◆ Task description
Lines from the listing below that contain the string "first" are to be reported.

◆ Stored data

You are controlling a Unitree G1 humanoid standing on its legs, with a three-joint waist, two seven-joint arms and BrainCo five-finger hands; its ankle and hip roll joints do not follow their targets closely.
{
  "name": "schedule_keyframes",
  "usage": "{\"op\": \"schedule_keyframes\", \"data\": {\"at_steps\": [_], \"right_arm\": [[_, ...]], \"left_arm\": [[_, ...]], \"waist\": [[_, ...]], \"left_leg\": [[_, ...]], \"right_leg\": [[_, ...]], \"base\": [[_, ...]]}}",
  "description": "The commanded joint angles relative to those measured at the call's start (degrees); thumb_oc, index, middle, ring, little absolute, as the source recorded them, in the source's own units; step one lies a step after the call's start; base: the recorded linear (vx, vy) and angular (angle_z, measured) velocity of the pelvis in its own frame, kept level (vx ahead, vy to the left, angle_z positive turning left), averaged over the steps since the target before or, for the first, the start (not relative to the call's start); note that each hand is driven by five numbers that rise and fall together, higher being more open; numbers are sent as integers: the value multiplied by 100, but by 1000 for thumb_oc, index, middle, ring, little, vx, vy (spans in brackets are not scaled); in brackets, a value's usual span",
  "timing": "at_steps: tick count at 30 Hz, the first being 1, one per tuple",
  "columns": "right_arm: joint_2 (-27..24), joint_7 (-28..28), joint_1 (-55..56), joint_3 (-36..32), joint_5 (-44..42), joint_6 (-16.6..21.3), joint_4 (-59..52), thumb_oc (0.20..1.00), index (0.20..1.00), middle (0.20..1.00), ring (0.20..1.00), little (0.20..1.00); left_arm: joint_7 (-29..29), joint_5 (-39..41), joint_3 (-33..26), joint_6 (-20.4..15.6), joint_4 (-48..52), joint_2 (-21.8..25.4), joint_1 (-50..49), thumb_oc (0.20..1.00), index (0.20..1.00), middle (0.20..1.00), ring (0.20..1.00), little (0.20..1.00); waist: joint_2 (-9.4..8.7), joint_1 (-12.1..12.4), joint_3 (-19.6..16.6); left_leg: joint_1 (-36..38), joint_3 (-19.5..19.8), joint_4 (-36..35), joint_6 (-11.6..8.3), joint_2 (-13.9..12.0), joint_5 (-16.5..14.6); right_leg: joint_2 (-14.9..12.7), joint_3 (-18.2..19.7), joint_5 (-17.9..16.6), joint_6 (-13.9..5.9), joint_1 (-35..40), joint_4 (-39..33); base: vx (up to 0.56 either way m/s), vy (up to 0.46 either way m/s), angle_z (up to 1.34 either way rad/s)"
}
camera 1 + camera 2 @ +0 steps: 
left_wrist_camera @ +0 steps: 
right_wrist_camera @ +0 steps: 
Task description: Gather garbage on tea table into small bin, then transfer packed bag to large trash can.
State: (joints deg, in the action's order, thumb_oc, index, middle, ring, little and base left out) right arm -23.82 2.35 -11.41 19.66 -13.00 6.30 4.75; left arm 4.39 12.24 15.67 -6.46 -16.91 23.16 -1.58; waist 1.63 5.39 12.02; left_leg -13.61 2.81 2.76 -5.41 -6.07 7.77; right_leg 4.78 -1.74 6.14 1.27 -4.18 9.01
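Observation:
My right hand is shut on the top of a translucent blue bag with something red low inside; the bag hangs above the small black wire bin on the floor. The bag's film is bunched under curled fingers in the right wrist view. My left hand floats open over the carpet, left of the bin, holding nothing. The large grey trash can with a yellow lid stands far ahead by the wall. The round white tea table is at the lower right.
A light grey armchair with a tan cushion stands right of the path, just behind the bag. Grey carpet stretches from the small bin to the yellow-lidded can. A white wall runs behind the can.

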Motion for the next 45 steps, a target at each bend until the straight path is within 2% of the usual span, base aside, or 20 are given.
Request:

◆ Task response
  "description": "The commanded joint angles relative to those measured at the call's start (degrees); thumb_oc, index, middle, ring, little absolute, as the source recorded them, in the source's own units; step one lies a step after the call's start; base: the recorded linear (vx, vy) and angular (angle_z, measured) velocity of the pelvis in its own frame, kept level (vx ahead, vy to the left, angle_z positive turning left), averaged over the steps since the target before or, for the first, the start (not relative to the call's start); note that each hand is driven by five numbers that rise and fall together, higher being more open; numbers are sent as integers: the value multiplied by 100, but by 1000 for thumb_oc, index, middle, ring, little, vx, vy (spans in brackets are not scaled); in brackets, a value's usual span",
  "timing": "at_steps: tick count at 30 Hz, the first being 1, one per tuple",

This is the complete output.